In the most recent The Bookseller report, on May 5, O’Brien decided not to share with us the actual numbers Bookstat had provided, but nonetheless felt compelled to make clear Data Guy’s guestimates were wildly off the mark yet again.

Hachette has stated The Flatshare sold 16,829 units for the week ending 2nd May and Blood Orange shifted 13,809. Again, these figures rank significantly higher than Bookstat’s estimated sales, based on normal buying habits. The e-book boom seems to be continuing through lockdown, or perhaps it was the promise of cut price e-books after the UK chancellor moved forward his decision to remove VAT on e-publications.

The thing is, Kiera, it doesn’t matter whether it was lockdown or the “promise” of the government’s VAT reduction to zero percent (which only came into effect May 1 so would anyway not have affected these numbers).

What matters is that the credibility of Data Guy’s numbers is in tatters .

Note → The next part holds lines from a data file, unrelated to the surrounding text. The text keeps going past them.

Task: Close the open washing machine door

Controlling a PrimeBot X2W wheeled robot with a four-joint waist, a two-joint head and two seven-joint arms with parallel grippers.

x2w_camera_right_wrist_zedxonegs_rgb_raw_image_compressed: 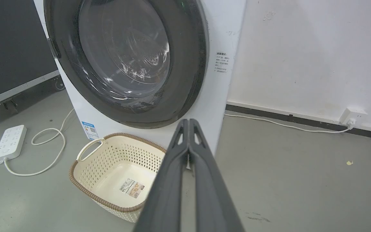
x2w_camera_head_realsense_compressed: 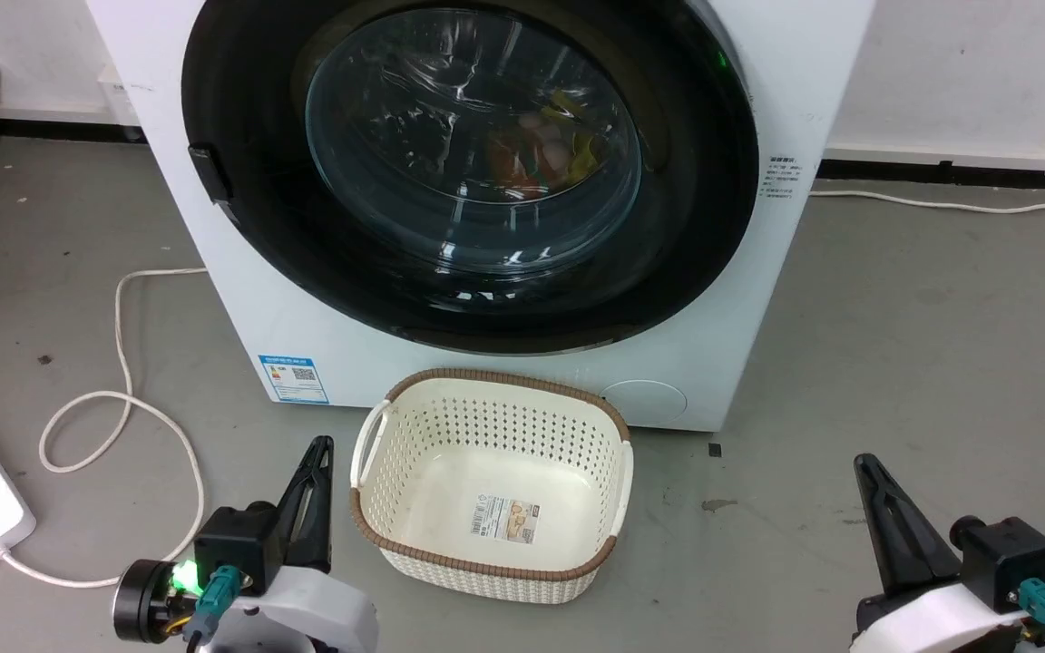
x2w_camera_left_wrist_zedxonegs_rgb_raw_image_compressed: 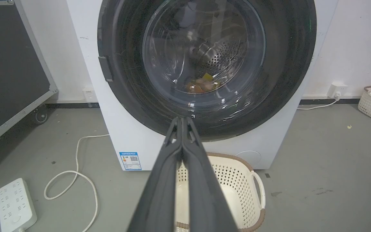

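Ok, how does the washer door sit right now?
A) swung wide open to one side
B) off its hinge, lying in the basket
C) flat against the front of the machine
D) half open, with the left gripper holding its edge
C: the door lies flat against the front of the washing machine, and the left gripper and right gripper sit low, apart from it.

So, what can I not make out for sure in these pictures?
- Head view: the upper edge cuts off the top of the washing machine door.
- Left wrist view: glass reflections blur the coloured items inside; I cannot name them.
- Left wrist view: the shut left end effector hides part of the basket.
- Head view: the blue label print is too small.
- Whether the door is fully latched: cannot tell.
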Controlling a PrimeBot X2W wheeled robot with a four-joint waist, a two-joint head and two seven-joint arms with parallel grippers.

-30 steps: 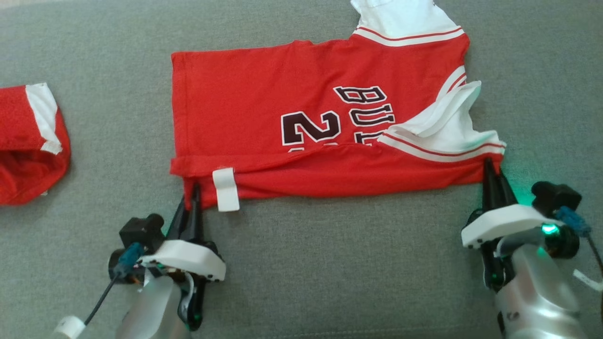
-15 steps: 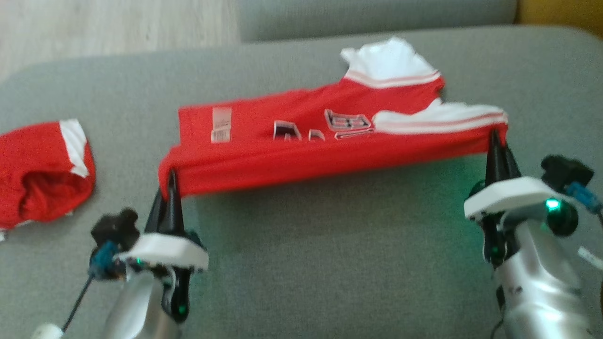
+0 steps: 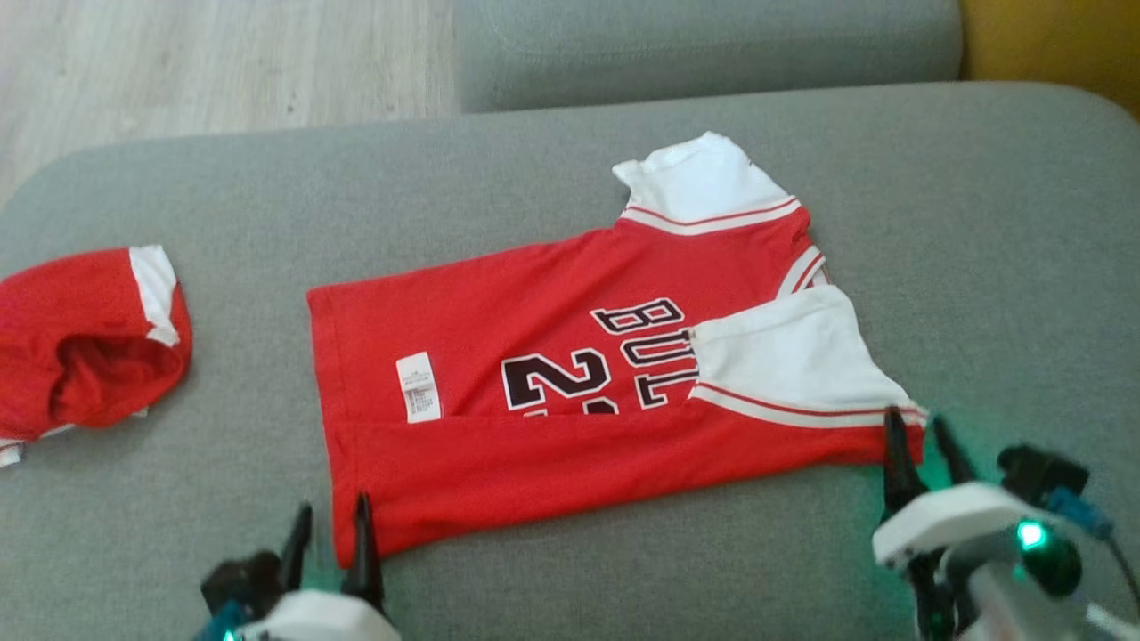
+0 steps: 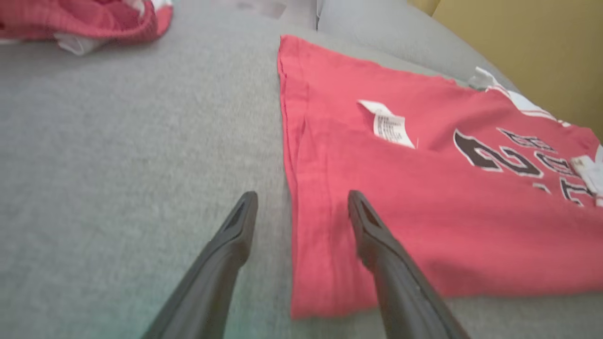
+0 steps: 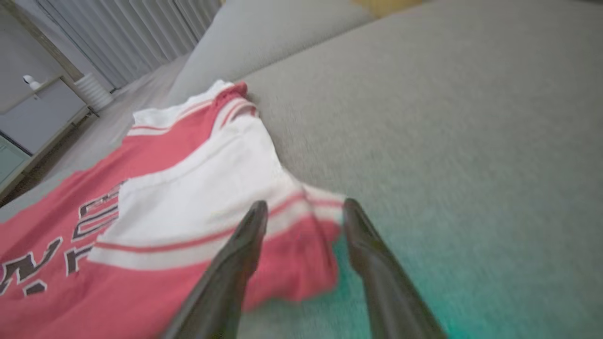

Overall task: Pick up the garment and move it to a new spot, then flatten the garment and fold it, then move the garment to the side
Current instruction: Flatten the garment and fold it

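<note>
A red jersey (image 3: 570, 392) with white sleeves and dark lettering lies flat on the grey cushion, its near long edge folded over the front. A white care label (image 3: 418, 386) shows on it. My left gripper (image 3: 328, 525) stands open at the jersey's near left corner (image 4: 311, 282), the fabric edge lying between its fingers. My right gripper (image 3: 917, 436) is open at the near right corner, by the folded white sleeve (image 5: 202, 188). Neither gripper holds the cloth.
A second red and white garment (image 3: 85, 334) lies bunched at the cushion's left end. Behind the grey cushion (image 3: 980, 267) sits another cushion (image 3: 704, 44); wooden floor (image 3: 205, 62) at the far left, a yellow surface (image 3: 1060, 40) at the far right.
Both grippers carried the near edge over the jersey, laid it down, opened and drew back toward me. The head camera has tilted up, so the whole picture shifted.
</note>
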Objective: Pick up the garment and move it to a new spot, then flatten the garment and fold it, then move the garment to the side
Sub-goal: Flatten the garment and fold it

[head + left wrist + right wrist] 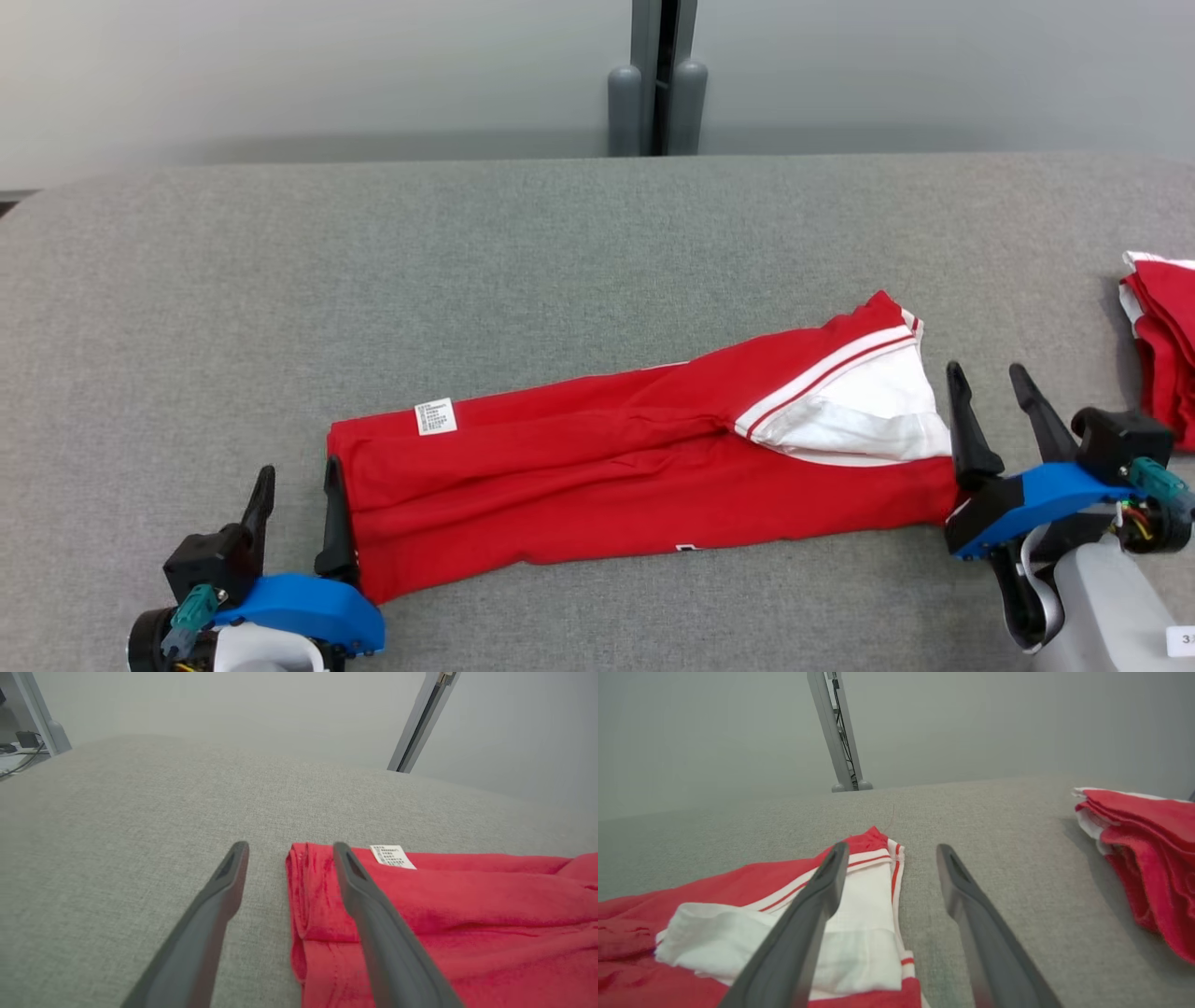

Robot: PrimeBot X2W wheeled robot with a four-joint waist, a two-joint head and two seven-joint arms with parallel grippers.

Data Guy says on the Bookstat website:

To be useful, sales data has to reflect what your customers are actually buying. When you rely on data that misses 37% of the ebook and audio dollars they spend each day, or 60% of the books they purchase online, you’re flying your business half-blind.

Yet in the first example above Bookstat missed sales of The Flatshare to the tune of 28%. Isn’t that what you’d call “flying blind”, Data Guy?

Data Guy says,

From the largest Big Five trade publishers down to the scrappiest garage micropresses, to sales from Amazon’s in-house publishing imprints and format-dominating Audible Studios to J.K. Rowling’s Pottermore — data that you’ll find nowhere else — even the sales of individual self-published authors: it’s all right there, live at your fingertips, ready for you to ask it the questions that drive your business.

All right there, live at your finger tips? Apart from the thousands of sales that Bookstat totally misses, that is.

Bookstat claims:

When you can see all these ebook and audiobook dollars that others can’t, you end up with a very different picture of today’s market. In many of today’s highest-selling online book categories, the vast majority of these consumer sales have gone entirely unreported. Until now.

The Bookstat website tells us Bookstat tracks 96% of the (US) ebook market.

The corrections issued by publishers in response to the Bookstat numbers published by The Bookseller show that to be a wildly ill-judged claim when carried over to the UK market.

And that’s just corrections from one (or occasionally two) publishers concerning just the top ten bestselling titles. Now imagine even that one publisher’s titles being inaccurately reported across the top twenty / top fifty / top one hundred…

And then try imagine what it means for Bookstat’s credibility if the numbers for other publishers’ titles are equally ill-guessed…

I’ll leave you with this parting thought:

Data Guy says,

Bookstat’s lightning-fast, responsive dashboard lets you search by publisher, genre, author, title, BISAC, ISBN, or ASIN. Discover the top-earning publishers, authors, and titles in each genre right now. See their total ebook, audiobook, and online print sales for last quarter, last week, or even yesterday.

Yet just looking at the examples of mis-guesses on Hachette titles this past month or so we see that, for this one publisher in regard to just a handful of titles, Bookstat has missed ebooks sales in the ballpark of 50,000 or more units.

And no, we can’t blame lockdown. The Bookseller‘s reporting of Bookstat’s top ten bestsellers and Hachette’s real number rebuttals pre-date the coronavirus crisis impacting the UK book market.

Now imagine that appalling margin of error extrapolated over a year.